The Monetary Trilemma
After leaving the Bretton Woods system in 1971, every country in the world has moved to a fiat currency. Under a fiat system, there is a universal economic Trilemma which all central banks must abide by.The US and majority of first-world countries operate a floating exchange system (Open Economy without exchange rate stability).
Central Banks All Face the Monetary Trilemma:
Fixed Exchange Rate (Lack of Stability)
Pegged exchange rate to a currency (Yuan to USD)
Pegged to fixed assets (ie. Gold and Silver)
Interest Rate Controls (Lack of Monetary Policy Autonomy)
Ability to manipulate Interest Rates (Eurozone)
Ability to expand and contract credit (Greece)

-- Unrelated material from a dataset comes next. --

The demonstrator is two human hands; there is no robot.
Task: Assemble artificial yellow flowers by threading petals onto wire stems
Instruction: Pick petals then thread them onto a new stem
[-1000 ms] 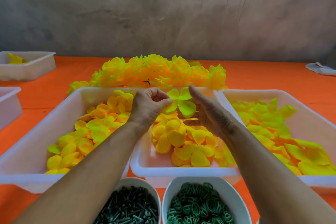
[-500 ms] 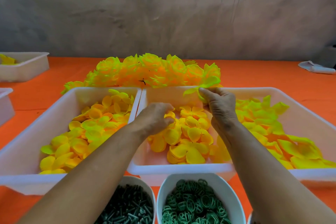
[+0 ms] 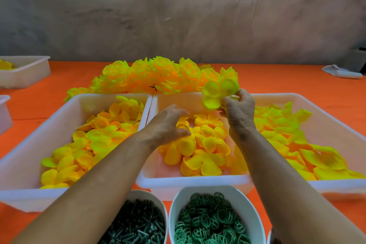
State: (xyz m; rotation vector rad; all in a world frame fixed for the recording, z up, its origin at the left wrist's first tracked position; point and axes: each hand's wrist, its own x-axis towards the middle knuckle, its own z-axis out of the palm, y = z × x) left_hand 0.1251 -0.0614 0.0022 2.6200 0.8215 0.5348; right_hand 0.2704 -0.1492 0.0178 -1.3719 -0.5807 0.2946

Capital Controls (Lack of Freedom of Capital Movement)
Ability to take Currency out of the country (India)
Ability to spend Currency as desired (banishment of Gold Purchases & Ownership in US 1933-1971)

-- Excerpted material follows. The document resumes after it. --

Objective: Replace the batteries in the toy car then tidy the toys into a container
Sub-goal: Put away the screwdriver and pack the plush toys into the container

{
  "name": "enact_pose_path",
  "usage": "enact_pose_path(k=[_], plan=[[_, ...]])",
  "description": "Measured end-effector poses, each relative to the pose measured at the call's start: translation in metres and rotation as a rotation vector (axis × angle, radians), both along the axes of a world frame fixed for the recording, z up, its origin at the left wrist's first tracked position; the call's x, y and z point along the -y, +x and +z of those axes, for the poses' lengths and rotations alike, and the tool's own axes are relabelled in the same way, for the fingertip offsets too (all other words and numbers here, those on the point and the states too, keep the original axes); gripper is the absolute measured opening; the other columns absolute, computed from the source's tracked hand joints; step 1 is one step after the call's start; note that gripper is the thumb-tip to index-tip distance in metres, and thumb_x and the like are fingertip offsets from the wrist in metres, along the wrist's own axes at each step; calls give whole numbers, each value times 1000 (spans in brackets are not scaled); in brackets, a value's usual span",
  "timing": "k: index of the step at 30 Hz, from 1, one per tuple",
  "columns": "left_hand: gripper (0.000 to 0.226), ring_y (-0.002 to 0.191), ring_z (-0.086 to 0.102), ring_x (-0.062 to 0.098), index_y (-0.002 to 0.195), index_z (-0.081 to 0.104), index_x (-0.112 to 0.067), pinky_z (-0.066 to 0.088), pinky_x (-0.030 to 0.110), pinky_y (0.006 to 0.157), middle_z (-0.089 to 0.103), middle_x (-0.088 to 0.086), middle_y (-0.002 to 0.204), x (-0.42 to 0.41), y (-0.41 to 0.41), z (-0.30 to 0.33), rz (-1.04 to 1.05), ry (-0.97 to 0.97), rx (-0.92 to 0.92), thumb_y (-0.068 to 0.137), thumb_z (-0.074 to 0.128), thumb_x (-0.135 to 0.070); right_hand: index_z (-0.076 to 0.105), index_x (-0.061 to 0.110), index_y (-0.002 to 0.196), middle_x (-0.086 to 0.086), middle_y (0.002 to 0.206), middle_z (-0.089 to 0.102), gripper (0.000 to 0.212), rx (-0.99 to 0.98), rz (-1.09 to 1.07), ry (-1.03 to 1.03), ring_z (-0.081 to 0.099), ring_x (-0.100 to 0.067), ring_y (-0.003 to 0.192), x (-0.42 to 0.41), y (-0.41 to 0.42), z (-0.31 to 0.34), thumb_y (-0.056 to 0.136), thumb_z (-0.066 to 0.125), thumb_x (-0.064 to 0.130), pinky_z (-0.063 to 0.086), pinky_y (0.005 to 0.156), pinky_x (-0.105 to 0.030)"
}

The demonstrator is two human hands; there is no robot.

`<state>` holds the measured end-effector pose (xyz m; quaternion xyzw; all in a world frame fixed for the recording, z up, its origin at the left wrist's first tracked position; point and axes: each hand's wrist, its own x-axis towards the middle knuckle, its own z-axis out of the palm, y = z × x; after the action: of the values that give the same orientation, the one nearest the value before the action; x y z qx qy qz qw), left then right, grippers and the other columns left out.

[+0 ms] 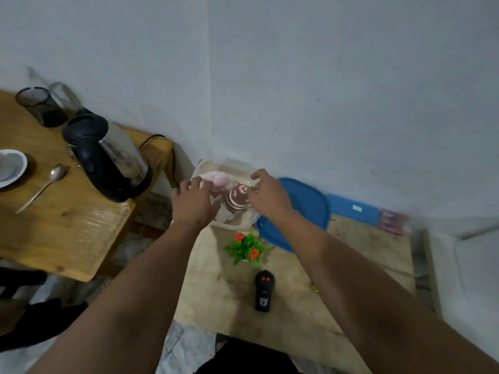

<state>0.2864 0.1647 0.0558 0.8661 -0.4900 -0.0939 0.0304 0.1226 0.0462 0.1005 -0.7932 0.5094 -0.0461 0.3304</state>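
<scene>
1. At the far left corner of the low wooden table [297, 306] sits the clear plastic container [232, 225], close to the wall corner; inside it a brown striped plush toy [237, 199] stands upright beside a pale pink soft toy [216, 179].
2. Your left hand [193, 202] rests over the container's left rim, fingers [197, 183] loosely curled and slightly spread; whether they grip the rim you cannot tell.
3. Your right hand [266, 194] hovers over the container's right rim, fingers curled; its thumb and forefinger are just at the plush toy's head, though a true pinch cannot be told.
4. The blue lid [305, 209] lies flat just right of the container, toward the table's far edge.
5. A small artificial plant [247, 248] with orange flowers stands near the container's near side; the black remote control [264, 291] lies nearer you, mid-table.
6. On the higher wooden table [67, 225] at left: an electric kettle [110, 160], a spoon [43, 186], a white bowl [10, 166], a mesh pen holder [40, 106].
</scene>
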Motion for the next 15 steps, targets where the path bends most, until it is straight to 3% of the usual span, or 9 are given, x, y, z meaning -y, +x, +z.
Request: enact_pose_path(k=[2,3,5,8,11,15], plan=[[59,142,37,38,149,46,-27,34,55,108,42,8,157,-9,3,-1,88,-2,-24,94,59,-47,50,34,101,5,92,65,14,128,-92,-79,62,-15,77,-20,-23,-6,90,58,35,55,68,-41],[61,143,35,39,151,42,-27,36,56,108,39,9,158,-13,4,-2,139,6,-69,95,60,-44,49,33,99,7,91,62,13,162,-84,-117,60,-13,79,-33,-36,-13,91,58,38,54,67,-41],[63,137,43,41,153,39,-25,44,56,102,39,11,155,-19,7,-6,224,1,-191,96,61,-40,49,34,106,11,99,54,26,130,25,-169,56,-10,92,-61,-64,-30,91,58,54,53,72,-38],[55,122,59,41,148,44,-22,52,51,90,53,15,140,-25,12,-17,304,-72,-328,97,62,-36,50,35,123,10,113,48,60,-121,261,-240,46,-13,107,-89,-89,-49,81,50,78,46,85,-36],[52,116,60,40,144,51,-18,52,48,87,61,17,130,-26,15,-23,315,-117,-384,95,64,-32,47,34,135,3,127,45,65,-290,446,-352,45,-22,114,-102,-91,-57,83,48,73,41,92,-42],[52,108,64,42,140,58,-17,54,47,86,67,19,122,-28,18,-35,384,-183,-489,90,68,-29,30,34,146,-5,139,38,78,-384,450,-229,45,-29,121,-111,-75,-65,81,61,64,47,92,-45]])
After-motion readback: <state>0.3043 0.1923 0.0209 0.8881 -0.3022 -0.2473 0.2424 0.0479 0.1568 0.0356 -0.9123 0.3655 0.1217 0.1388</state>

The graph and list above are the monetary trilemmas. An economy can achieve 2 of the three.
Countries that want to manipulate interest rates and maintain stable currency will limit their capital controls. China pegs the Yuan to the USD and has interest rate autonomy, capital cannot leave the country.
Countries that want to have a stable currency and free capital control will lack monetary policy autonomy. EU countries have a stable currency and capital movement; they cannot individually manipulate interest rates.
In the United States, we have the ability to control interest rates and significant freedom of capital movement, besides regulatory reporting when traveling with more than $10k, and the ability to invest overseas in most countries and assets. Although we are perceived to have exchange rate stability as measured in by the DXY index, as shown in the straight line M2 Log Chart from the first writing, our currency is exponentially losing value.
In the likely near term, this exponential devaluation will require action.
Knowing the fiscal status and necessity of interest rate controls, the United States will be forced to implement capital controls. These will begin under the guise of national security and expand as necessary. For reference, the US has implemented capital predominately during wartime, Revolutionary War, War of 1812, Civil War, WWI, WWII, Vietnam War, and is even seen today with the recent COINS Act. This is a trap.
Before the gates close, capital will continue fleeing to hard assets, gold, silver, productive land, etc. These assets have the ability to outlast depreciation, and some can be held out of the grasp of a greedy, desperate government.
It behooves all individuals to jump on the hard assets train to any degree. The current national portfolio allocation to hard assets is below 1%, whereas historical standards have been greater than 25%.